Consider the following POS-tagged string:

 

It/PRP was/VBD not/RB okay/JJ or/CC funny/JJ and/CC I/NN will/MD never/RB buy/VB 
from/IN them/PRP ever/RB again/RB
(It was not okay or funny and I will never buy from them ever again)

 

I want to accomplish the following:

[*]Check for negating adverbs (RB) against defined array('not', 'never')

[*]When there's a match, remove the adverb

[*]Concatenate "not-" to the beginning of every subsequent adjective (JJ), adverb (RB), or verb (VB or VBN for past tense)

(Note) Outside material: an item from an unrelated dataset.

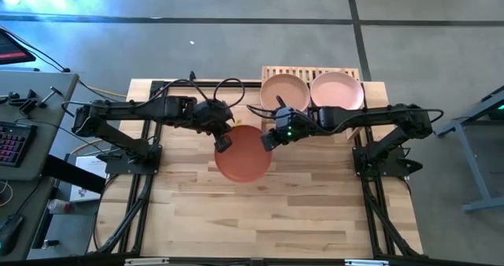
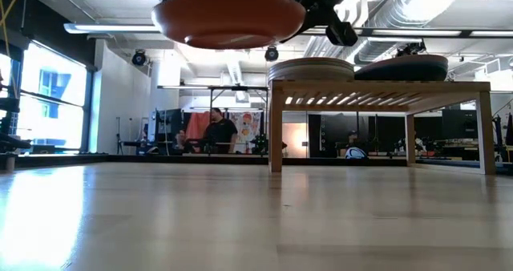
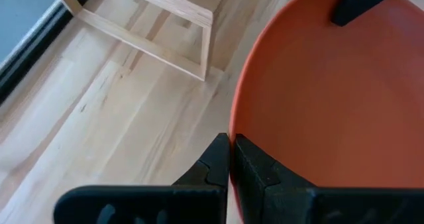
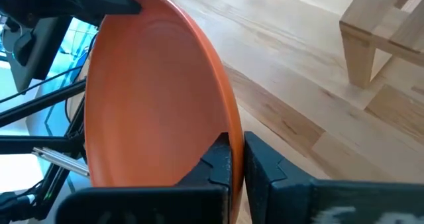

[*]Remove all POS-tags (/XX)

Thus, the desired output would be:

 

It was not-okay or not-funny and I will not-buy from them not-ever not-again

 

My first thought was to do this the way I know how to: explode the string on space, then explode every word on "/" to [JJ => okay], then make a switch statement to treat every word (case JJ: concatenate, etc.), but this seems very sloppy. Does anybody have a more clean and / or efficient way of doing this, for instance regex? The strings have been pre-cleaned, so they will always only contain words (no punctuation, other characters than a-z, etc.).

 

Any tips, example code fragments, etc. would be greatly appreciated!

 

*Edit: I am aware, btw, of the very basic character of this way of treating negations, but it is good enough for what I need. There will be an error margin, but that's ok :)*

This is rough, but it works. It only requires the first part of the input sting with each word and its type identifier.

 

$neg_adv = array('not', 'never');

$input = "It/PRP was/VBD not/RB okay/JJ or/CC funny/JJ and/CC I/NN will/MD never/RB buy/VB from/IN them/PRP ever/RB again/RB (It was not okay or funny and I will never buy from them ever again)";

$output = array();
foreach(explode(' ', $input) as $part)
{
    if(strpos($part, '/'))
    {
        list($word, $type) = explode('/', $part);
        if($type!='RB' || !in_array($word, $neg_adv))
        {
            if($type=='JJ' || $type=='RB' || $type=='VB' || $type=='VBN')
            {
                $output[] = 'not-'.$word;
            }
            else
            {
                $output[] = $word;
            }
        }
    }
}

echo implode(' ', $output);

Hey, thanks. It doesn't fully work as expected however. Consider the input:

It/PRP was/VBD not/RB okay/JJ or/CC funny/JJ and/CC I/NN will/MD never/RB buy/VB from/IN them/PRP ever/RB again/RB

The output now is:

It was not not-okay or funny and I will not-buy from them not-ever again

However, the expected output is:

It was not not-okay or not-funny and I will not-buy from them not-ever not-again

The difference is in "not-funny" and "not-again". They are respectively a JJ and RB word, but they do not get tagged like the others. I think this is due to the second if-statement:

if($type!='RB' || !in_array($word, $neg_adv)) {
  if($type=='JJ' || $type=='RB' ...

Why do you first check if $type is not 'RB', and then check if $type * is * 'RB'? Is the first one meant to remove the negation word (not, never)? I think this is stopping "funny" and "again" from being tagged. Could you explain?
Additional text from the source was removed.